Write the expression for ${\nabla }^{2}f$.

    ${\nabla }^{2}f=\frac{{\partial }^{2}f}{\partial x^2}+\frac{{\partial }^{2}f}{\partial y^2}+\frac{{\partial }^{2}f}{\partial z^2}$        (I)

Take double derivative of $f\left(r\right)$.

    $\begin{array}{c}\frac{{\partial }^2}{\partial x^2}\left[f\left(r\right)\right]=\frac{\partial }{\partial x}\left(\frac{\partial }{\partial x}f\left(r\right)\right)\\ =\frac{\partial }{\partial x}\left[f^{\prime }\left(r\right)\cdot \frac{\partial r}{\partial x}\right]\end{array}$        (II)

Use $\sqrt{x^2+y^2+z^2}$ for $r$ in the equation (II).

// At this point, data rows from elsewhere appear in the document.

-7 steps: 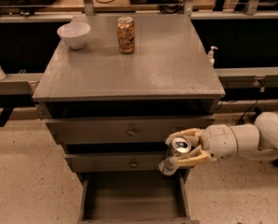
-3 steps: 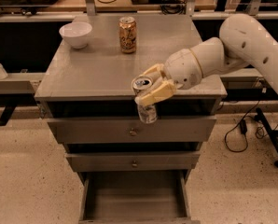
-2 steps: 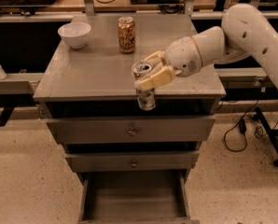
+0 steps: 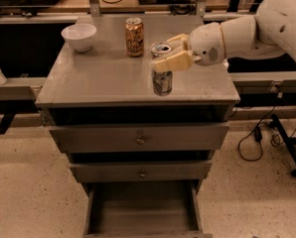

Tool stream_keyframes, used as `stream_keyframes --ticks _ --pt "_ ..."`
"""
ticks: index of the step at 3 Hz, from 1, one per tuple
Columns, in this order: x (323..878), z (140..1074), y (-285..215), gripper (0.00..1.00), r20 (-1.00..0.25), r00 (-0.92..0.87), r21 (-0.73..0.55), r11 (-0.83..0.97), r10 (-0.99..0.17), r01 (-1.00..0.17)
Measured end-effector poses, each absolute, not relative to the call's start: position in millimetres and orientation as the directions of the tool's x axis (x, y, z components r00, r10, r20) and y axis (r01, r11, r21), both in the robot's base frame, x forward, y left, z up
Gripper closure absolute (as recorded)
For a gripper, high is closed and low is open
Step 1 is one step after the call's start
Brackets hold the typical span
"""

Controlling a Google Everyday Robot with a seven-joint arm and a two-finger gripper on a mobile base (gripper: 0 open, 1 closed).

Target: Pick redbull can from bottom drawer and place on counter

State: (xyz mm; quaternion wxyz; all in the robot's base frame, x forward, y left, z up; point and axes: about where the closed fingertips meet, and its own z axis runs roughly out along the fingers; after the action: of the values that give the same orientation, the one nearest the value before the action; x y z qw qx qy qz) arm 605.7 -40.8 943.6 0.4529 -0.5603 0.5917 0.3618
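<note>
I have the claw [image 4: 161, 57] closed around the upper part of the redbull can [image 4: 162, 82], one finger on each side just under the shiny rim. The can stands upright over the counter surface [image 4: 98, 78], toward the front edge and right of the middle. From this angle I cannot tell whether its base rests on the metal or hangs just above it.

The step in hand, as I judge it, is the set-down. I would lower straight down and slowly until the base sits flat, with no sideways drift, because a slim can tips easily if one edge lands first. The spot is close to the front lip, so nudging it a little further back before lowering would give more margin.

I would then widen the claw evenly so neither finger drags the can, and draw the arm back and up, toward the right. The gold-orange can [image 4: 134, 36] sits just behind and to the left, near enough that a careless retreat in that direction could clip it. The white bowl [image 4: 79, 36] is well apart. The bottom drawer [image 4: 143, 212] stands open below, with nothing visible in it.
</note>
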Motion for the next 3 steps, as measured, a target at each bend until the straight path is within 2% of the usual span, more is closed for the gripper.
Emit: stream_keyframes --ticks 1,2,3 --pt "625 942 -55 1.00 -0.948 0.017 -0.083 0.195 -0.318 -0.977" --pt "642 925 -65 0.82 -0.957 0.006 -0.077 0.236 -0.289 -0.969" --pt "658 901 -76 0.59 -0.959 -0.024 -0.057 0.276 -0.281 -0.959"
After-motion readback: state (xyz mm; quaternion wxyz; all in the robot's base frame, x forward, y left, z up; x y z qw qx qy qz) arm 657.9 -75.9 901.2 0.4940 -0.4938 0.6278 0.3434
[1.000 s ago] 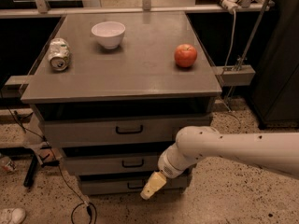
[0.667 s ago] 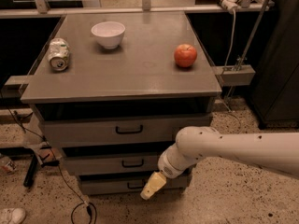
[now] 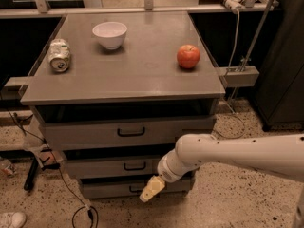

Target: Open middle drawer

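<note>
We find the middle drawer (image 3: 95, 167) second of three in the grey cabinet (image 3: 142, 82), beneath the top drawer and above the lowest. We judge it rigid and moderately heavy, sliding straight out on runners. The only sound hold is its small black bar handle (image 3: 135, 166). The gripper (image 3: 152, 188) hangs just below and right of that handle, before the lowest drawer, not touching it. Whether it is open or closed we cannot tell.
</note>
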Controlling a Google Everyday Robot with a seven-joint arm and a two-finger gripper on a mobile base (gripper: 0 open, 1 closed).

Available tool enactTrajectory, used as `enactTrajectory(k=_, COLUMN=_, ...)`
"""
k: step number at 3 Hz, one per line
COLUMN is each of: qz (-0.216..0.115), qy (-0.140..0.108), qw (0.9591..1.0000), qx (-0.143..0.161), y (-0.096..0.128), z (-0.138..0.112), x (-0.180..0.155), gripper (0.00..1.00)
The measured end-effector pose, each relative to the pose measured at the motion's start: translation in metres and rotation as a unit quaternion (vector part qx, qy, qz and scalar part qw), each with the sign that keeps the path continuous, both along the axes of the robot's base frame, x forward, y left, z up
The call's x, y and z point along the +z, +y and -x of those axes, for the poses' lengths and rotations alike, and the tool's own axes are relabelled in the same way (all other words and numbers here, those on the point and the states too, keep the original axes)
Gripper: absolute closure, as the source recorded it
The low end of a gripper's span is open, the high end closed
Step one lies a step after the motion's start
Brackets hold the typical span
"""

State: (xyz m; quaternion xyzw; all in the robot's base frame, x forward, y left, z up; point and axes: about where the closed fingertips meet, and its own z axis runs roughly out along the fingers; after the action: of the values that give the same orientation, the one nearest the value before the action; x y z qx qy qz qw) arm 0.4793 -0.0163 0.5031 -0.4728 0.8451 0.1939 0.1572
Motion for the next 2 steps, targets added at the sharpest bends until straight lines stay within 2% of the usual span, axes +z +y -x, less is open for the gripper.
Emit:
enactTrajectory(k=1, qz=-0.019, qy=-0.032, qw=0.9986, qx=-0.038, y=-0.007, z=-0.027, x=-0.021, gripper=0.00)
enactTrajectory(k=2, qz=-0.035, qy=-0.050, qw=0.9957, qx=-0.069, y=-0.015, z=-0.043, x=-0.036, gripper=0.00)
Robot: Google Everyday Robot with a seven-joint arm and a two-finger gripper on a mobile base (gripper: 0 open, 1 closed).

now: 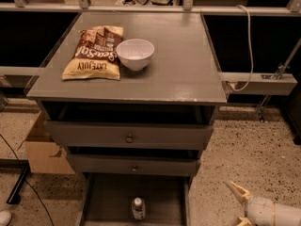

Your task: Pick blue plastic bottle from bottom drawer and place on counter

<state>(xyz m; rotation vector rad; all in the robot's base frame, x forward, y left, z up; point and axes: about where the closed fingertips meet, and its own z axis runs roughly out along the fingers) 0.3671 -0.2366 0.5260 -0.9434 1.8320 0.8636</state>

    $\begin{array}{c}\frac{{\partial }^2}{\partial x^2}\left[f\left(r\right)\right]=\frac{\partial }{\partial x}\left[f^{\prime }\left(r\right)\cdot \frac{\partial }{\partial x}\sqrt{x^2+y^2+z^2}\right]\\ =\frac{\partial }{\partial x}\left[f^{\prime }\left(r\right)\cdot \left(\frac{1}{2}\right)\sqrt{x^2+y^2+z^2}\left(2x\right)\right]\\ =\left[f^{\prime }\left(r\right)\frac{1}{\sqrt{x^2+y^2+z^2}}\frac{\partial x}{\partial x}\right]+\left[f^{\prime }\left(r\right)\frac{\partial }{\partial x}{\left(x^2+y^2+z^2\right)}^{\frac{1}{2}}x\right]\\ +\left[\frac{\partial }{\partial x}{f}^{\prime }\left(r\right){\left(x^2+y^2+z^2\right)}^{-\frac{1}{2}}x\right]\\ =\left[f^{\prime }\left(r\right)\frac{1}{\sqrt{x^2+y^2+z^2}}\right]+\left[f^{\prime }\left(r\right)\left(\frac{-1}{2}\right)\frac{\partial }{\partial x}{\left(x^2+y^2+z^2\right)}^{-\frac{3}{2}}2x\cdot x\right]\\ +\left[\frac{\partial }{\partial x}{f}^{″}\left(r\right){\left(x^2+y^2+z^2\right)}^{-\frac{1}{2}}x\right]\end{array}$        (III)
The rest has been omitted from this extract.